Your goal: Work through the material below and count the lines holding the word "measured"; give that count and nothing more.

Information supplied:

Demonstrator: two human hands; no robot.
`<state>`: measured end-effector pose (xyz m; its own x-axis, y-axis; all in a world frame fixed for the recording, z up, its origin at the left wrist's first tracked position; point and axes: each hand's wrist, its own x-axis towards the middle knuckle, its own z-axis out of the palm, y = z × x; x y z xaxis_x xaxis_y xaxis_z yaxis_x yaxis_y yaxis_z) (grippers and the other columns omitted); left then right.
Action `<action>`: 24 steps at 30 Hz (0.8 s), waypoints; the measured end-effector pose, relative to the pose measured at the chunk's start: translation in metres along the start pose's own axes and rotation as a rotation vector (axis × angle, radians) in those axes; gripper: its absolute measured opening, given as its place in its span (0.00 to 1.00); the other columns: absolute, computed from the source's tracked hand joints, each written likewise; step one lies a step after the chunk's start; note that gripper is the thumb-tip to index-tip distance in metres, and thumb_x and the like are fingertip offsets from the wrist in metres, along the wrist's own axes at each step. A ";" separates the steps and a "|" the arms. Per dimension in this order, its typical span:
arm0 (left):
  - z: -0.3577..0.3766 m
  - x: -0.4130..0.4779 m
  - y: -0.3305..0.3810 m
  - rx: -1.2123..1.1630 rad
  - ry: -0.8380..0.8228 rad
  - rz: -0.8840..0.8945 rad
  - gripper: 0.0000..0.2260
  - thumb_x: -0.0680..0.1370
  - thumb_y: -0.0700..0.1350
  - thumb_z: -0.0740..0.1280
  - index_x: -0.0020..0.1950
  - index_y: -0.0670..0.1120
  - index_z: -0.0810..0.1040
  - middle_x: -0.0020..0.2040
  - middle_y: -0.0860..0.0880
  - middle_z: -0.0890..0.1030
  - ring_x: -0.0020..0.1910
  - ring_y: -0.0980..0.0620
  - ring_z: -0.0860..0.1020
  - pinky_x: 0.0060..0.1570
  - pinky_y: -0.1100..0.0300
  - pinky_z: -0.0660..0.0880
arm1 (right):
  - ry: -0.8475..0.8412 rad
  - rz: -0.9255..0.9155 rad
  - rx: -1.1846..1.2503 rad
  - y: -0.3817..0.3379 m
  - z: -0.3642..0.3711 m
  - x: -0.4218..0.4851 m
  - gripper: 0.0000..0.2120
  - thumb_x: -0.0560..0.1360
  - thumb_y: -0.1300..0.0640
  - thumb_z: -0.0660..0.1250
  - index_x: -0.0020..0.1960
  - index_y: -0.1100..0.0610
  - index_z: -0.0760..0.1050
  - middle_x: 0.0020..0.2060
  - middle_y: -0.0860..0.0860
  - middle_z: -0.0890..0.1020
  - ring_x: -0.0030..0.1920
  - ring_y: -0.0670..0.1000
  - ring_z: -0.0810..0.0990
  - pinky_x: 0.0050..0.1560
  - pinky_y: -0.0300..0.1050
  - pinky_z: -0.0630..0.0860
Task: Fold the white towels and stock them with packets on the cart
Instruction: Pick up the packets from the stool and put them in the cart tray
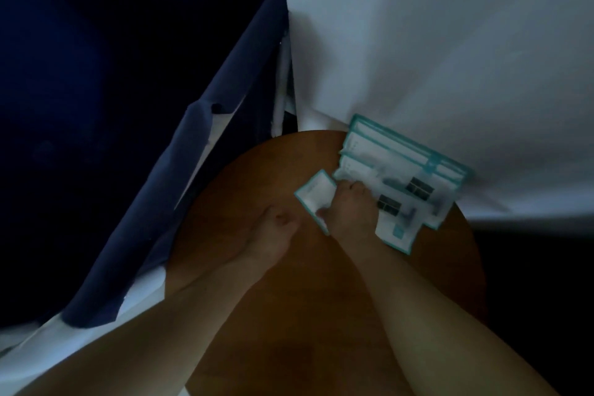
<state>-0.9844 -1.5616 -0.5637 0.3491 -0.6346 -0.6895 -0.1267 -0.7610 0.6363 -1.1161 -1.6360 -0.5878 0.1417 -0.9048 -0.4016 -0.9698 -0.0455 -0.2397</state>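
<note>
Several white packets with teal borders (405, 164) lie fanned out at the far right of a round brown wooden table (244, 177). My right hand (350, 206) rests on this pile, fingers on the packets, and its thumb pinches a small teal-edged packet (313, 194) that lies just left of the pile. My left hand (273, 235) lies on the tabletop to the left of the small packet, with nothing in it. The scene is dim and the fingers are hard to make out.
White fabric (450, 58) fills the upper right behind the table. A dark navy cloth (199, 145) hangs along the left, with white fabric (135, 299) under its lower edge. Past the table's right edge the view is black.
</note>
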 end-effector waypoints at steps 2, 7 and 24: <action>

Response: 2